AIM OF THE TASK:
Repeat every entry below exactly as given.

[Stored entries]
————————

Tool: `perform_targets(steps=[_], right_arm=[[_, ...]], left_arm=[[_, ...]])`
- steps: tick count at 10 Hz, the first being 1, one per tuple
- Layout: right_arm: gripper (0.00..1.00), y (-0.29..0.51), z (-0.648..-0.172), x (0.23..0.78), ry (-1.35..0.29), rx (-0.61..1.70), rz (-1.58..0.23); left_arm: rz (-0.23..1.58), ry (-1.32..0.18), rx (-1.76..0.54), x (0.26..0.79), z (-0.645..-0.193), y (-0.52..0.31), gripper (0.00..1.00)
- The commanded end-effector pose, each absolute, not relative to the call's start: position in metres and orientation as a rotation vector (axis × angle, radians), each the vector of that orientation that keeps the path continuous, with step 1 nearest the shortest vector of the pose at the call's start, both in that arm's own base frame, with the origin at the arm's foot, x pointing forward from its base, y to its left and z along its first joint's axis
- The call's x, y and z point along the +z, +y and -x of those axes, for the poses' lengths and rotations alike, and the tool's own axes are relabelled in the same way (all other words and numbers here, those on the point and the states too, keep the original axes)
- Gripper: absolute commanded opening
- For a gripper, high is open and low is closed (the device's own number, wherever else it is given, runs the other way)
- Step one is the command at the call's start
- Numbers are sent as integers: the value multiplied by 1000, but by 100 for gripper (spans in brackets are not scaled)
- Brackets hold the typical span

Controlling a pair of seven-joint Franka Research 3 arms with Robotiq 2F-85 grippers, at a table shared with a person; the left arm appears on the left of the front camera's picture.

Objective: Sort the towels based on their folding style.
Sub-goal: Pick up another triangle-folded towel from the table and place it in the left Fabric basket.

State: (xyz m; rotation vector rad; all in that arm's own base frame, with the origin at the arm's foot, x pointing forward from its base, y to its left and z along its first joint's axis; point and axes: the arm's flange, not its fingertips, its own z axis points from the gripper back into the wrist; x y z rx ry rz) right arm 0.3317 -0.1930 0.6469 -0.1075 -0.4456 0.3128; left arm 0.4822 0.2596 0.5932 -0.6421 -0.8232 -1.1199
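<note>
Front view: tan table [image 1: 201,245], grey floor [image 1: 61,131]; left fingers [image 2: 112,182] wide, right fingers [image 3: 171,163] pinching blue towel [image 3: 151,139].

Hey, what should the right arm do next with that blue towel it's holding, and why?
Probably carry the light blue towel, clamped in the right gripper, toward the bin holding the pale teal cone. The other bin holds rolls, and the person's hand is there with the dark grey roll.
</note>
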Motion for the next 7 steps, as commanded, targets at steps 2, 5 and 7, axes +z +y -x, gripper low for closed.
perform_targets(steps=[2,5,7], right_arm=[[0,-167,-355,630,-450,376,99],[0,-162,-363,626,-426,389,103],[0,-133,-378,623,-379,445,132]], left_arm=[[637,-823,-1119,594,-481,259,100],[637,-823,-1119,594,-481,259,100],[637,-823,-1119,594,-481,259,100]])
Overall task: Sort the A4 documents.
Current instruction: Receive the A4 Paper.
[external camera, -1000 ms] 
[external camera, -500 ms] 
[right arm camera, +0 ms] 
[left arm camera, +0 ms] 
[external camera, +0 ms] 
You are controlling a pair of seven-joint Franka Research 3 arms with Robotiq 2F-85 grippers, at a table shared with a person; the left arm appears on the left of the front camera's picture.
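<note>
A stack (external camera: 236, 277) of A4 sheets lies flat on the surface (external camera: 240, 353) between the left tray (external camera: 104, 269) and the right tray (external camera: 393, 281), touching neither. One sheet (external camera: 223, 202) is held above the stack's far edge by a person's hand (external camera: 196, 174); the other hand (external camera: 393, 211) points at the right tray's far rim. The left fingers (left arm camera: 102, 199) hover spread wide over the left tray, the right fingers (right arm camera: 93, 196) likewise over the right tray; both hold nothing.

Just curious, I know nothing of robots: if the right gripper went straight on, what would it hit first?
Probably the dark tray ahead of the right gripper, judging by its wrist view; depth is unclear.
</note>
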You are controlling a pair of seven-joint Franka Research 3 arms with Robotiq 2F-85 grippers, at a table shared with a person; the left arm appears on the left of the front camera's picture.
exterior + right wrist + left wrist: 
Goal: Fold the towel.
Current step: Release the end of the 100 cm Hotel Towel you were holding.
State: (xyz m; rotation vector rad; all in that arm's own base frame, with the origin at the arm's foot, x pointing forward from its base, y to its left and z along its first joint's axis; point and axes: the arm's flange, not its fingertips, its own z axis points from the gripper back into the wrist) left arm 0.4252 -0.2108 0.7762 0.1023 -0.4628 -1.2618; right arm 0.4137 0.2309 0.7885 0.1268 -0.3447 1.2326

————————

SOLUTION:
Tool: `perform_targets(steps=[_], right_arm=[[_, ...]], left_arm=[[_, ...]])`
- steps: tick count at 10 Hz, the first being 1, one per tuple
- Layout: right_arm: gripper (0.00..1.00), y (-0.29..0.51), z (-0.648..-0.172), x (0.23..0.78), ry (-1.35..0.29), rx (-0.61..1.70), rz (-1.58..0.23); left_arm: rz (-0.23..1.58), ry (-1.32..0.18), rx (-1.76..0.54), x (0.26..0.79), z (-0.645..-0.193), y (-0.52..0.31), gripper (0.00..1.00)
- The commanded end-effector pose, each absolute, not relative to the call's start: position in metres and orientation as a rotation vector (axis × angle, radians), each the vector of that orientation that keeps the path continuous, with step 1 nearest the shortest vector of the pose at the call's start, both in that arm's own base frame, with the origin at the arm's foot, x pointing forward from its base, y to its left and z along its first joint's axis
- The call's x, y and z point along the +z, +y and -x of those axes, for the poses' lengths and rotations alike, and the tool's own axes are relabelled in the same way (all other words and numbers here, those on the point and the states too, keep the original axes)
- Gripper: absolute commanded opening
- For a gripper, high is open and low is closed (the device's own number, wherever else it is given, runs the other way)
- Step one is the command at the call's start
- Numbers are sent as integers: the value multiplied by 1000, but by 100 for gripper (spans in brackets are not scaled)
- Brackets hold the typical span

Controlling a pair of seven-joint Franka Research 3 arms with Robotiq 2F-85 grippers, at a table shared with a person; the left arm appears on the left of the front camera's picture.

Objective: Sort the towels based on their folding style.
Sub-goal: Pick up another triangle-folded towel from the table and place it in the left Fabric basket.

State: (xyz m; rotation vector rad; all in that arm's own base frame, with the origin at the arm's foot, x pointing forward from its base, y to its left and z along its first joint's axis; point and axes: the arm's flange, not its fingertips, its own z axis points from the gripper back into the wrist; x y z rx ry rz) right arm 0.3317 -0.1930 0.6469 -0.1075 -0.4456 0.3128; left arm 0.4822 0.2596 0.5932 -0.6421 -0.8232 -1.1199
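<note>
Front view: tan table [image 1: 201,245], grey floor [image 1: 61,131]; left fingers [image 2: 112,182] wide, right fingers [image 3: 171,163] pinching blue towel [image 3: 151,139].

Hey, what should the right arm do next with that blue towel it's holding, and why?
Probably carry the light blue towel, clamped in the right gripper, toward the bin holding the pale teal cone. The other bin holds rolls, and the person's hand is there with the dark grey roll.
</note>
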Motion for the next 7 steps, as commanded, targets at steps 2, 5 and 7, axes +z +y -x, gripper low for closed.
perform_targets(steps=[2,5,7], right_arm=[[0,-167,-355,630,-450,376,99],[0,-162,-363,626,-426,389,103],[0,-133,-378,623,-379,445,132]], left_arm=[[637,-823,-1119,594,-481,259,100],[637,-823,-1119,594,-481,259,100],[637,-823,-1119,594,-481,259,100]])
Overall task: Sort the A4 documents.
Current instruction: Receive the A4 Paper.
[external camera, -1000 ms] 
[external camera, -500 ms] 
[right arm camera, +0 ms] 
[left arm camera, +0 ms] 
[external camera, +0 ms] 
You are controlling a pair of seven-joint Franka Research 3 arms with Robotiq 2F-85 grippers, at a table shared with a person; the left arm appears on the left of the front camera's picture.
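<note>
A stack (external camera: 236, 277) of A4 sheets lies flat on the surface (external camera: 240, 353) between the left tray (external camera: 104, 269) and the right tray (external camera: 393, 281), touching neither. One sheet (external camera: 223, 202) is held above the stack's far edge by a person's hand (external camera: 196, 174); the other hand (external camera: 393, 211) points at the right tray's far rim. The left fingers (left arm camera: 102, 199) hover spread wide over the left tray, the right fingers (right arm camera: 93, 196) likewise over the right tray; both hold nothing.

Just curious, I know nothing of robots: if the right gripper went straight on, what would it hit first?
Probably the dark tray ahead of the right gripper, judging by its wrist view; depth is unclear.
</note>
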You are controlling a pair of seven-joint Franka Research 3 arms with Robotiq 2F-85 grippers, at a table shared with a person; the left arm appears on the left of the front camera's picture.
exterior + right wrist + left wrist: 
Goal: Fold the towel.
Current step: Release the end of the 100 cm Hotel Towel you were holding.
State: (xyz m; rotation vector rad; all in that arm's own base frame, with the origin at the arm's foot, x pointing forward from its base, y to its left and z along its first joint's axis; point and axes: the arm's flange, not its fingertips, its own z axis points from the gripper back into the wrist) left arm 0.4252 -0.2108 0.7762 0.1023 -0.4628 -1.2618; right arm 0.4137 0.2309 0.7885 0.1268 -0.3447 1.2326

The answer stands, and there is nothing more to add.